Beninteso, di tutto questo si può dire in circostanze diverse, ma una mostra epocale come quella curata da Del Giudice se ne sarebbe ulteriormente rafforzata. L'opera del disegnatore Scalarini, così ben documentata nella mostra, lascia per esempio traccia nel segno grafico di Augusto Camerini, fratello di Mario e marginalmente egli stesso cineasta.

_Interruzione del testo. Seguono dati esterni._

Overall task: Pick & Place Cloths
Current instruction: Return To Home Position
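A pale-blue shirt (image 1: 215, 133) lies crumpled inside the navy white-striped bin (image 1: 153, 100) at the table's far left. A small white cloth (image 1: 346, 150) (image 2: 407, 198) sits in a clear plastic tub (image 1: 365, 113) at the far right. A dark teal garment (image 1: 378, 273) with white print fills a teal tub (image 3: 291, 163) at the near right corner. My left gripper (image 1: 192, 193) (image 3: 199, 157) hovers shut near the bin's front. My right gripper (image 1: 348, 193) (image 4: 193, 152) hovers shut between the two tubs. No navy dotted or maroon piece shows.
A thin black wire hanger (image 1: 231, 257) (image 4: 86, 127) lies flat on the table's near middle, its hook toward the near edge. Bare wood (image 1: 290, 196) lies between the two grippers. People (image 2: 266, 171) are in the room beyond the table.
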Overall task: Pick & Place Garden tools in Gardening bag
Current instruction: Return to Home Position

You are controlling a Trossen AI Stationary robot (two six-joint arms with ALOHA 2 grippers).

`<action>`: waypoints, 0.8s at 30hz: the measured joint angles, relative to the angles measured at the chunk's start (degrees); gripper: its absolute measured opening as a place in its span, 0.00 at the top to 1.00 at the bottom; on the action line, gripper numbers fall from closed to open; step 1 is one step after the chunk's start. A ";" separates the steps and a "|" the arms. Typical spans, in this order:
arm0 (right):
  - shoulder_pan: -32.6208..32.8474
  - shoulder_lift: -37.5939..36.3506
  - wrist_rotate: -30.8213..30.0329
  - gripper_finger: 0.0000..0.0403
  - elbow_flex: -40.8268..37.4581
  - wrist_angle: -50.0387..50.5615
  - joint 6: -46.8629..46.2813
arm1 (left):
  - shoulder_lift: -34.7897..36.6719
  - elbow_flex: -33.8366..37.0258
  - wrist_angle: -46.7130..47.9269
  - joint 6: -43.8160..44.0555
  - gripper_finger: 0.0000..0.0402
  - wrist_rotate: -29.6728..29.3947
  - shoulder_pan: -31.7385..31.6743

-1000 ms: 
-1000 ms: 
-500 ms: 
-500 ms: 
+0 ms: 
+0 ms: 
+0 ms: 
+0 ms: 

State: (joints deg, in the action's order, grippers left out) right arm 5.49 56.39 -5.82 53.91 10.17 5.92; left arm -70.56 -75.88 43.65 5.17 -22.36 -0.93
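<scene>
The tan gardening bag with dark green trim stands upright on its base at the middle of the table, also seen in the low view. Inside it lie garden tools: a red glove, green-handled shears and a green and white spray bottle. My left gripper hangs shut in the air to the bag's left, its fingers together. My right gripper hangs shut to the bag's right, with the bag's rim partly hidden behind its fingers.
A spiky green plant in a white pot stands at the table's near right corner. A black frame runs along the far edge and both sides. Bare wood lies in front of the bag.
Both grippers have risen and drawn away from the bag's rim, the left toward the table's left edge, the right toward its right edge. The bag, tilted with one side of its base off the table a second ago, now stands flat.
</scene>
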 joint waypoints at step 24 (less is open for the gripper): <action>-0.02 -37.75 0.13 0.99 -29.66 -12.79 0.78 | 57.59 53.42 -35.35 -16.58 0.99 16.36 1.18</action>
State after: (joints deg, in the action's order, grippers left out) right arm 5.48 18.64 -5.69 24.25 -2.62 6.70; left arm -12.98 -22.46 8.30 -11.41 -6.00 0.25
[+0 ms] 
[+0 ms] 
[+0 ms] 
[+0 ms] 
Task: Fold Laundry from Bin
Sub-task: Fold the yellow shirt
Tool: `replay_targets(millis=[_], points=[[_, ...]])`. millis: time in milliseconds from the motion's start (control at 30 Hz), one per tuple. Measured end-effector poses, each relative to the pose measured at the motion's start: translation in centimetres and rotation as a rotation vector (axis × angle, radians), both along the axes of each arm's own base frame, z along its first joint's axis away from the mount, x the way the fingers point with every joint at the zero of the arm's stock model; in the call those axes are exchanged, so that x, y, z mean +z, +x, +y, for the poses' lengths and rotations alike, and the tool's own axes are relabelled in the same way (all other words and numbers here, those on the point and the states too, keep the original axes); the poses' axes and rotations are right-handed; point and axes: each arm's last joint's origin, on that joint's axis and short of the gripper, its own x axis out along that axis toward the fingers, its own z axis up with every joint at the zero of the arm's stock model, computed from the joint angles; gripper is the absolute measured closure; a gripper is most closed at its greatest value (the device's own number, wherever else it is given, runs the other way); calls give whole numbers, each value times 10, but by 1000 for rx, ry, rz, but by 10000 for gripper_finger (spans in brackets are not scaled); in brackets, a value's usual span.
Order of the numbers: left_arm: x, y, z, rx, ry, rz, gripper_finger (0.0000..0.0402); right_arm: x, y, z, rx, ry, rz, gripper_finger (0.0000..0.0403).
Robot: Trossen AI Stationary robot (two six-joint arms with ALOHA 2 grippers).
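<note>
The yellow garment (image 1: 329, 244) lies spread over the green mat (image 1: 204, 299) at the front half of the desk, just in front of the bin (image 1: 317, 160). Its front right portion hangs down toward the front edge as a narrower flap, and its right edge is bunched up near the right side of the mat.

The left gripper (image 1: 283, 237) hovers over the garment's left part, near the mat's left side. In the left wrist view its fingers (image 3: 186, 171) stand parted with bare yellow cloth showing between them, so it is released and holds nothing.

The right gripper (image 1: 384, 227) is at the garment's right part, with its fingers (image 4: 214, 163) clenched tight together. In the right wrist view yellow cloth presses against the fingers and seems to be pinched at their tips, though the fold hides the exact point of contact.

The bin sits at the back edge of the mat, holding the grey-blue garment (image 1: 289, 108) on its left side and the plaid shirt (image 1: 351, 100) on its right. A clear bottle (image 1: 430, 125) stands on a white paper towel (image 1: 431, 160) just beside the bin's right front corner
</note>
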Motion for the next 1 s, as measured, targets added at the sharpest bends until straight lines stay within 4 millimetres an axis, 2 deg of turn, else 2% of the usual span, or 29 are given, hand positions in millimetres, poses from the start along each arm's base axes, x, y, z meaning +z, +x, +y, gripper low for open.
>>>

Questa mostra con il parallelo volume rimane tuttavia, con il suo saper fare storia attraverso l'arte, un modello da cui partire nelle iniziative che continueranno a riguardare la prima guerra mondiale. Potrebbe impararvi qualcosa anche il triestino Museo di guerra Diego De Henriquez, una raccolta unica al mondo, oggi offerta dal Comune di Trieste in un allestimento appena corretto, incapace di cogliere la radicalità utopica del "folle" creatore (che non a caso voleva anche il cinema nelle sue collezioni). Purtroppo oggi, in un pauroso atto di oblio, si giunge a ignorare una figura come Sergio Lanza, che della raccolta di Henriquez divenne non solo custode ma vaso delle sue parole che, degne dell'«inutile strage» di papale memoria, tuttora ci risuonano: «la prima grande carneficina... la seconda grande carneficina». Perché chi si occupa di guerre di questo parla: corpi, carne e sangue.